Once the pictures are removed, reproduce what is left of the data below exactly.
[[ THE DATA open ]]
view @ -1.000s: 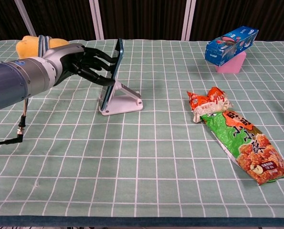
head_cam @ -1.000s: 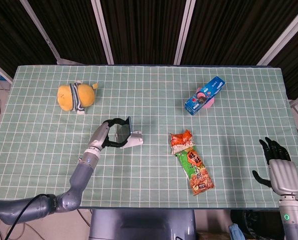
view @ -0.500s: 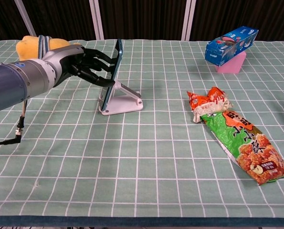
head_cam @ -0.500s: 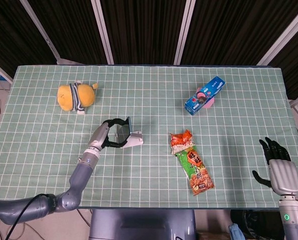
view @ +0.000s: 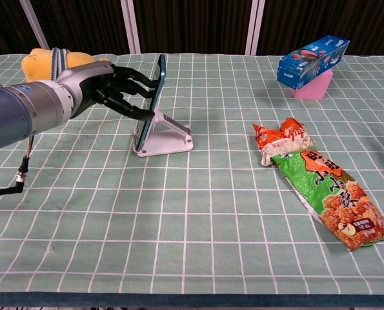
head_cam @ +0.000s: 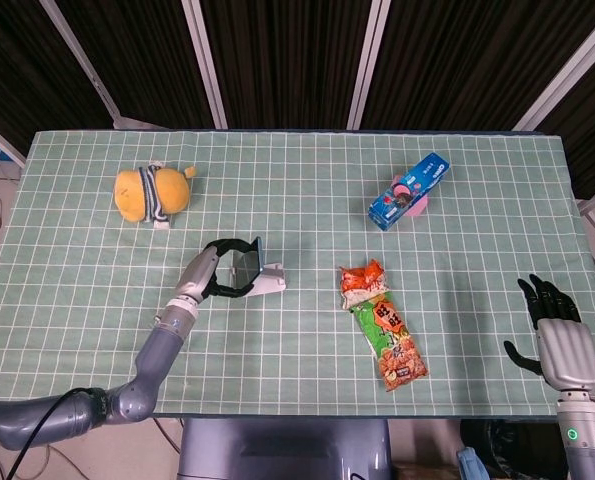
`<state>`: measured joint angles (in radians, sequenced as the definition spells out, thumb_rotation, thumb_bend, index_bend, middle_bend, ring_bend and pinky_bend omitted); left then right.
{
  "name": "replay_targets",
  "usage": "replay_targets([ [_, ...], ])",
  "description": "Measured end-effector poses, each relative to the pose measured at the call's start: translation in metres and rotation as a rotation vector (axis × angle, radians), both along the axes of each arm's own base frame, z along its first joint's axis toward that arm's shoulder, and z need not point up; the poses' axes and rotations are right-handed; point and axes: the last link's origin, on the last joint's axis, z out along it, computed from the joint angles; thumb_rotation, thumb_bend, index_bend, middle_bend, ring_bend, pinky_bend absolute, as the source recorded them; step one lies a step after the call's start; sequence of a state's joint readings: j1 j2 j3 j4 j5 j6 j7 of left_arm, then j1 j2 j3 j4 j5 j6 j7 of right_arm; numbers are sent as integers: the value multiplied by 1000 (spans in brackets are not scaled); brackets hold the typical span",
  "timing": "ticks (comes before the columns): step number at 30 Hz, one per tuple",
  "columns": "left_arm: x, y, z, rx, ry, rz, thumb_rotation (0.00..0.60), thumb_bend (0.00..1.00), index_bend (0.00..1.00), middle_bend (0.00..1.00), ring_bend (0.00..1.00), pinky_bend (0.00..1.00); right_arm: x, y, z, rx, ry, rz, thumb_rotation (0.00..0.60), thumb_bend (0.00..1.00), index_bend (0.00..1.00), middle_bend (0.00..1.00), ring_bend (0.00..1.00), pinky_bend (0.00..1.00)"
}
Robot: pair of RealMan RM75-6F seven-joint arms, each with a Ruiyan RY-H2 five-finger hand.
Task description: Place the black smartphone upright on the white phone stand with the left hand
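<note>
The left hand (view: 108,87) grips the black smartphone (view: 154,97) by its edges, fingers (view: 137,82) wrapped around the device from behind. The smartphone stands upright, tilted back against the white phone stand (view: 166,137), lower edge seated in the stand.

Surroundings, relative to the left hand:
- Behind it, further from the robot — a yellow plush toy (head_cam: 153,192), near but apart.
- To its right, well apart — an orange snack packet (view: 282,139) touching a green snack bag (view: 330,197); the two lie end to end.
- Far right and further back — a blue box (view: 312,60) propped tilted on a pink block (view: 314,88).

Nothing lies between the left hand and the stand. The gridded green cloth of the counter (head_cam: 297,340) is bare in front of the stand, toward the near edge, and between the stand and the snack packets.

The right hand (head_cam: 552,325) hangs off the counter's right edge — fingers spread, holding nothing.
</note>
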<state>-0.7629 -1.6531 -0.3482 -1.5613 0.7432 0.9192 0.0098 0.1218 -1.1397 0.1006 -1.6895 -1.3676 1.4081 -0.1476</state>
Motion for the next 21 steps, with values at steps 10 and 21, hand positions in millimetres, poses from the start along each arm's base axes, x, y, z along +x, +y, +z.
replay_targets([
  [10,-1,-1,1,2,6,-6,600,285,140,182,25,0,0,0,0,0,1,1,600,395,22,0,0,128],
  [21,-2,-2,2,-7,16,-11,600,213,22,81,0,0,0,0,0,-1,1,1,600,394,22,0,0,128],
])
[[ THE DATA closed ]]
* _SOLUTION FOR THIS PROBLEM_:
view @ -1.000s: 
head_cam @ -1.000s: 
view @ -0.500s: 
head_cam @ -0.500s: 
view @ +0.000s: 
head_cam @ +0.000s: 
`<state>`: measured joint angles (in radians, sequenced as the definition spells out, thumb_rotation, thumb_bend, index_bend, middle_bend, ring_bend and pinky_bend omitted); left then right.
{
  "name": "replay_targets",
  "usage": "replay_targets([ [_, ...], ])",
  "description": "Measured end-effector poses, each relative to the pose measured at the call's start: translation in metres and rotation as a rotation vector (axis × angle, radians), both along the axes of each arm's own base frame, z along its first joint's axis toward that arm's shoulder, and z need not point up; the poses' axes and rotations are right-handed; point and axes: the last link's origin, on the last joint's axis, z out along it, computed from the joint angles; thumb_rotation, thumb_bend, index_bend, middle_bend, ring_bend, pinky_bend absolute, as the source recorded them; step one lies a step after the call's start; sequence of a state's joint readings: j1 j2 j3 j4 j5 j6 j7 of left_arm, then j1 j2 j3 j4 j5 j6 j7 of right_arm; numbers are sent as integers: the value multiplied by 1000 (spans in brackets are not scaled); brackets hold the typical span",
  "timing": "ticks (comes before the columns): step number at 30 Hz, one per tuple",
  "columns": "left_arm: x, y, z, rx, ry, rz, thumb_rotation (0.00..0.60), thumb_bend (0.00..1.00), index_bend (0.00..1.00), middle_bend (0.00..1.00), ring_bend (0.00..1.00), pinky_bend (0.00..1.00); right_arm: x, y, z, rx, ry, rz, thumb_rotation (0.00..0.60), thumb_bend (0.00..1.00), index_bend (0.00..1.00), middle_bend (0.00..1.00), ring_bend (0.00..1.00), pinky_bend (0.00..1.00)"
}
Robot: pair of RealMan RM75-6F seven-joint arms, each with a Ruiyan RY-H2 five-finger hand.
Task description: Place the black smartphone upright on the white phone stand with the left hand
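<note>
The left hand (view: 108,87) grips the black smartphone (view: 154,97) by its edges, fingers (view: 137,82) wrapped around the device from behind. The smartphone stands upright, tilted back against the white phone stand (view: 166,137), lower edge seated in the stand.

Surroundings, relative to the left hand:
- Behind it, further from the robot — a yellow plush toy (head_cam: 153,192), near but apart.
- To its right, well apart — an orange snack packet (view: 282,139) touching a green snack bag (view: 330,197); the two lie end to end.
- Far right and further back — a blue box (view: 312,60) propped tilted on a pink block (view: 314,88).

Nothing lies between the left hand and the stand. The gridded green cloth of the counter (head_cam: 297,340) is bare in front of the stand, toward the near edge, and between the stand and the snack packets.

The right hand (head_cam: 552,325) hangs off the counter's right edge — fingers spread, holding nothing.
</note>
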<state>-0.7629 -1.6531 -0.3482 -1.5613 0.7432 0.9192 0.0098 0.1218 -1.1397 0.1006 -1.6895 -1.3676 1.4081 -0.1476</state>
Motion for the next 21 steps, with values at steps 10 and 21, hand positions in millimetres, poses from the start along each arm's base axes, x, y, z along +x, +y, +z.
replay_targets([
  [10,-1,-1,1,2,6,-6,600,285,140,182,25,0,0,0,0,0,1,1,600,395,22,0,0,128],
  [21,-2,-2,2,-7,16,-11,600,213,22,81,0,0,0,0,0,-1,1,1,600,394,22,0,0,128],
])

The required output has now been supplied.